Tale normativa integra lo statuto dell'intermediatore finanziario
e deve applicarsi come regola generale di comportamento a
tutte le operazioni eseguite ove non sia disposto diversamente
dalla legge.
In particolare l'art. 21 TUF impone agli intermediari nell'attività
di servizi di investimenti ed accessori di:
a- comportarsi con diligenza, correttezza e trasparenza nell'interesse
dei clienti e per l'integrità dei mercati;
b- acquisire le informazioni necessarie dei clienti ed operare
in modo che essi siano sempre adeguatamente informati;
c- organizzarsi in modo tale da ridurre al minimo il rischio
di conflitti di interesse e, in situazioni di conflitto, agire
in modo da assicurare comunque aiclienti trasparenza ed equo
trattamento;
d- disporre di risorse e procedura, anche di controllo interno,
idonee ad assicurare l'efficiente svolgimento dei servizi;
e- svolgere una gestione indipendente, sana e prudente e
adottare misure idonee a salvaguardare i diritti dei clienti
sui beni affidati.
La banca convenuta assume la piena legittimità delle
operazioni compiute sottolineando che la richiesta di acquisto
è stata formulata dal cliente e che essa ha dovuto
accettare detta richiesta, in quanto dopo aver avvertito l'investitore
della non adeguatezza dell'operazione non aveva a disposizione
alcuno strumento per non dare seguito all'investimento avendo
parte
acquirente reso la dichiarazione di cui all'art.28 TUF.
In realtà i doveri imposti dalla banca si sostanziano
essenzialmente nel dovere di informarsi e nel dovere di informare.
Nel caso concreto, la violazione da parte della convenuta
di tali doveri è consistita, in primo luogo, nella
violazione delle regole generali di comportamento sancite
dall'art. 21 co. 1 lett. d) TUF: "disporre di risorse
e
procedure, anche di controllo interno, idonee ad assicurare
l'efficiente svolgimento dei servizi" e dall'art. 26
D. Consob 11522/98, tra le quali alla lett. e) è previsto
che "Gli intermediari autorizzati, nell'interesse degli
investitori e dell'integrità del mercato mobiliare..,
e) acquisiscono una conoscenza degli strumenti finanziari,
dai servizi nonché dei prodotti diversi dal servizi
di investimento, propri o di terzi, da essi offerti, adeguata
al tipo di prestazione da fornire."
La suddetta normativa pone a carico degli intermediari e
nell'interesse degli investitori un obbligo di conoscenza,
che è più della semplice informazione, sui prodotti
da loro offerti, conoscenza che si estende alla loro provenienza,
alla situazione degli stessi nei mercati, alla loro destinazione
tra il pubblico dei consumatori.
Va sottolineato che si tratta di conoscenza che l'investitore
risparmiatore, per esperienza, per cultura o per diverso campo
lavorativo non potrà mai acquisire, pervenendo ad un
giudizio completo sulla operazione finanziaria che si appresta
a sottoscrivere.

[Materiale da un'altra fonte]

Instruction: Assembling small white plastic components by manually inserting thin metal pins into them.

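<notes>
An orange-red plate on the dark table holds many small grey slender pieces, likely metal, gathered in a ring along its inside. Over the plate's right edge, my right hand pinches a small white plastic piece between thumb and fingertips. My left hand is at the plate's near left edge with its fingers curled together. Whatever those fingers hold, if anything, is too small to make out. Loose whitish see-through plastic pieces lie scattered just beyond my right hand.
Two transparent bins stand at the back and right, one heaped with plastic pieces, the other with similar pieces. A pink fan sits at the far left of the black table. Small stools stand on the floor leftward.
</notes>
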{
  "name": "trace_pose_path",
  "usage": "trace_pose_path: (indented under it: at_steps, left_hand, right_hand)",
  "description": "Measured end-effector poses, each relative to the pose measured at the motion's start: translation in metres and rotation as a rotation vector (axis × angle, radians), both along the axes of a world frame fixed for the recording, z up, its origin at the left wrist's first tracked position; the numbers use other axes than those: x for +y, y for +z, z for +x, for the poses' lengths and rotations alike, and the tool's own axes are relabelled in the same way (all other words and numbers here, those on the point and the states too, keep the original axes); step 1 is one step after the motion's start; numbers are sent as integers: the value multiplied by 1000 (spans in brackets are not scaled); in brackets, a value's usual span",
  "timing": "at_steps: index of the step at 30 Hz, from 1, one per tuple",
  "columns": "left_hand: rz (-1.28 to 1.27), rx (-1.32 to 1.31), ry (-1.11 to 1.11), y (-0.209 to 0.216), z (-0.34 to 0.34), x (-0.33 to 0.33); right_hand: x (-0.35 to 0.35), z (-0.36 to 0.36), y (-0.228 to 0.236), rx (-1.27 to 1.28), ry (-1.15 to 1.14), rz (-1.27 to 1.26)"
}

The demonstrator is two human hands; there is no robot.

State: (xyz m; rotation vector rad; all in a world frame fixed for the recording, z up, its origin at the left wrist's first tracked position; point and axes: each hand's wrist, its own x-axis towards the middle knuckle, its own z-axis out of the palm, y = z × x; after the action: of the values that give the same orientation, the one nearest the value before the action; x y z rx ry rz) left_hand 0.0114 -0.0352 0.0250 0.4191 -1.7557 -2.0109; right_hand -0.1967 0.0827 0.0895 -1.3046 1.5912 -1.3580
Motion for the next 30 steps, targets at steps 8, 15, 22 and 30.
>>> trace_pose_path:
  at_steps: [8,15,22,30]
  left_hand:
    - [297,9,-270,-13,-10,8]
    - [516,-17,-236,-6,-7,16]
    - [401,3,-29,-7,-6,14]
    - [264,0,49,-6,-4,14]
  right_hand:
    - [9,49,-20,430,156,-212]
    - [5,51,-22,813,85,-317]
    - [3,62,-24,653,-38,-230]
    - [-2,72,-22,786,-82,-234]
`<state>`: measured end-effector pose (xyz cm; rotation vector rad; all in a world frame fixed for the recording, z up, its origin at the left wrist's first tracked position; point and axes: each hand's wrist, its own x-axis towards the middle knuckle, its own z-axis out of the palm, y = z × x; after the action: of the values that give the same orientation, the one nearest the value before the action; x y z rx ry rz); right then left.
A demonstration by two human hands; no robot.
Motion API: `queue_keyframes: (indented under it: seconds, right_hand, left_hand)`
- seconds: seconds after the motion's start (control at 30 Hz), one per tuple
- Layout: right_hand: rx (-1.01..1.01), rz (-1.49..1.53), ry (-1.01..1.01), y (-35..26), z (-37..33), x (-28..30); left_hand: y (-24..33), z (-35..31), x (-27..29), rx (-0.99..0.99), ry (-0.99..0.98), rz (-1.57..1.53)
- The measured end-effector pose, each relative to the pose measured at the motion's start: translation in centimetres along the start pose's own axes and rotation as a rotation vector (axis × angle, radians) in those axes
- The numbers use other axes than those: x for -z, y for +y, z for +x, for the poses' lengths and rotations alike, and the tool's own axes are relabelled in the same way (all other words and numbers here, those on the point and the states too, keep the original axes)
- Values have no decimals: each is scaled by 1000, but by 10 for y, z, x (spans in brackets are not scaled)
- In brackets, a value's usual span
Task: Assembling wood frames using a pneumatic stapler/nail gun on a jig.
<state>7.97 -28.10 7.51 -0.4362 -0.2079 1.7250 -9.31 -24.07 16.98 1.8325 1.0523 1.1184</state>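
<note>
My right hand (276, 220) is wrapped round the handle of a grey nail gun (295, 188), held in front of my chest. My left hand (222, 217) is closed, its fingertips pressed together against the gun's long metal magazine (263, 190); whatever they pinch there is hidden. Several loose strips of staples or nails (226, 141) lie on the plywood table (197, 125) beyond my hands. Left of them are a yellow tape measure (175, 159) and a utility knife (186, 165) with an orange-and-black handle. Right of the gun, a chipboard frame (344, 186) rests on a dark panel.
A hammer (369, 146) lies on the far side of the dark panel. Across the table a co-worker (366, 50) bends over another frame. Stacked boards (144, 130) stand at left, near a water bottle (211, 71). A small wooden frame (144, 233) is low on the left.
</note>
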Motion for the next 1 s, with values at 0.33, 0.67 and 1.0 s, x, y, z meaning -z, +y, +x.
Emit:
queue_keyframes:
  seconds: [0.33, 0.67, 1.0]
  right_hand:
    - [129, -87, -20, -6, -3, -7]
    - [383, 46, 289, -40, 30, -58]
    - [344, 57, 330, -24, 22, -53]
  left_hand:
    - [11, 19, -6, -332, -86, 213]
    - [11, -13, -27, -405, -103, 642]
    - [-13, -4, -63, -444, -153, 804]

Tanto più, se si considera che la
negoziazione in esame è stata posta in essere per un
titolo "non quotato" e in assenza di rating. ( v.
Tribunale di Roma sentenza dell'8.10.2004).
Le circostanze dedotte da parte attrice, da considerare provati
ai sensi dell'art 13 D.Lgs. 5/2003, evidenziano che la banca
si è del tutto sottratta al dovere di informare la
cliente in ordine alla tipologia e affidabilità del
titolo e, dunque, al livello relativo di adeguatezza e, comunque,
ha assunto in tale attività un comportamento non diligente
e non rispondente al "need of protection" degli
investitori non professionali.
La violazione da parte della convenuta degli obblighi a suo
carico è consistita, in secondo luogo, nel non aver
adeguatamente tenuto in considerazione le informazioni acquisite
dal cliente nella esecuzione dell'operazione, che avrebbe
dovuto essere conforme a quei principi di diligenza, correttezza
e trasparenza, imposti dalla lett. a dell'art. 21 TUF e dalle
generali prescrizioni del codice civile secondo il disposto
dell'art. 1337 c.c.
Si ricorda che l'art. 29 del regolamento CONSOB impone agli
intermediari di astenersi dall'effettuare con o per conto
degli investitori operazioni non adeguate per tipologia, oggetto,
frequenza o dimensione. Dispone in tal senso il 1° comma
dell'art. 29 D. Consob 11522/98 che: "Gli intermediari
finanziari si astengono dall'effettuare con o per conto degli
investitori operazioni non adeguate per tipologia, oggetto,
frequenza o dimensione. Ai fini di cui al comma 1, gli intermediari
autorizzati tengono conto delle informazioni di cui all'art.
28 e di ogni altre informazione disponibile in ordine ai servizi
prestati."
Di conseguenza, l'acquisizione della dichiarazione di cui
all'art. 28 non esaurisce l'obbligo di diligenza imposto all'intermediario
per dare corso all'operazione, dovendo questi tenere conto
di ogni altra informazione disponibile in relazione ai servizi
prestati.
Secondo una interpretazione prevalente nella giurisprudenza
ed in dottrina, l'acquisizione delle notizie previste dall'art.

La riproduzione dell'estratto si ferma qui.